Наконец принесли долгожданный чай, он немного успокоился, и я отвлек его, спросив о Юсупове.

— А вы знаете, что благодаря мне, он чуть было не вернулся в Россию?

— Откуда же я могу знать?

— Так вот, вам пришло в голову позвать обратно Юсупова и сделать его смотрителем Архангельского, который у него отобрали в революцию. Чтобы туристы приезжали и видели и Дворец, и Юсупова, ему там обещали особняк… Говорили, что это придумал Хрущев. И вот посол попросил меня быть посредником, устроить это свидание. И тот и другой приехали ко мне. Так было смешно! Посол говорит Юсупову: «Вы такой замечательный человек, вы так помогли нашей революции».

— Как так? — удивляется Юсупов.

— Вы приблизили Октябрь, мы так вам признательны за убийство Распутина, ведь если бы не вы, неизвестно сколько бы это тянулось…

У Юсупова вытянулось лицо, а я подыхаю со смеху!
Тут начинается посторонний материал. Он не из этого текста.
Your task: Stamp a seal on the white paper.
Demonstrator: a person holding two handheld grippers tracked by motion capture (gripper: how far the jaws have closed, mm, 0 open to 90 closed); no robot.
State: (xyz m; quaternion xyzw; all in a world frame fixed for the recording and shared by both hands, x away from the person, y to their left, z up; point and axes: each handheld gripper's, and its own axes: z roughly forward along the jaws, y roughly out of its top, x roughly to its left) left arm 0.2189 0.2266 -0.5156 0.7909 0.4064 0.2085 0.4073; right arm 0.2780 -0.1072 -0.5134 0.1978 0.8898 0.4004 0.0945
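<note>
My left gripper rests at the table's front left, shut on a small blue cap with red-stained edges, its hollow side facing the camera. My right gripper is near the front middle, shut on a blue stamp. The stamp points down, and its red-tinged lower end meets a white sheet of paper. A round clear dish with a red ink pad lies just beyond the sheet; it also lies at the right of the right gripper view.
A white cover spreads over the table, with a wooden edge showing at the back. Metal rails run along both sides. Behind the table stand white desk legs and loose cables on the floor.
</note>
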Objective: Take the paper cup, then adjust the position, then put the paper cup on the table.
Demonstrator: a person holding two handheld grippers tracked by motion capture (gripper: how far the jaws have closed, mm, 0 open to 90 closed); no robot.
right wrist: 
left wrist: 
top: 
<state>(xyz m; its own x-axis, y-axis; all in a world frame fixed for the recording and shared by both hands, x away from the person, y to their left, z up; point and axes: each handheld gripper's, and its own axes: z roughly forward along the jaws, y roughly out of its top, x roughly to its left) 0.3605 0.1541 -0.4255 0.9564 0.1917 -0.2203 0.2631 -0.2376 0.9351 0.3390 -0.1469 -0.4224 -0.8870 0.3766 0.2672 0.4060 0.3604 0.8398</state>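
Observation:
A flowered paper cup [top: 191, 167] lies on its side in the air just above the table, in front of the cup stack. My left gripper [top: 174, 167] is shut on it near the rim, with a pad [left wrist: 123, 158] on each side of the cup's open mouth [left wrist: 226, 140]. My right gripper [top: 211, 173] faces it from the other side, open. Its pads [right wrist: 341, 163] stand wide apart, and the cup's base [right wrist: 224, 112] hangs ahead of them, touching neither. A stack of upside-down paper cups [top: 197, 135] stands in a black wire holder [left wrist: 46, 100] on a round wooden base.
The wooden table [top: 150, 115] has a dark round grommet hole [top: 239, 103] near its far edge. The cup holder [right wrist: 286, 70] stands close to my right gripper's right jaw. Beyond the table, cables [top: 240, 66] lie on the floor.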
Однако он был польщен, ему намекнули на солидную пенсию, чего-то еще пообещали — может быть, хотели сделать Народным артистом? Ха-ха-ха. Он как-то был обескуражен, хотя ему льстило внимание к его особе, да и обеспеченная жизнь манила, он сидел на дне. Юсупов спустил не одно состояние и под конец обеднел. А тут деньги и слава… Словом, он как-то склонялся, но рассорились из-за религии. Да, да.

— Все, — говорит, — меня устраивает в вашей стране, но вот вы религию притесняете.

— Кто? Мы? — изумляется посол. — Да у нас церкви, синагоги, мечети…

А Феликс — свое: там разрушили церковь, тут расстреляли попов, каких-то баптистов сослали.

— Да тебе-то что, ты же не баптист, — пытаюсь я его успокоить. Не слушает, распаляется, ругается, кулаком грозит. Наговорил черт-те чего. Ваши встали и уехали. Вот вам и возвращение блудного сына!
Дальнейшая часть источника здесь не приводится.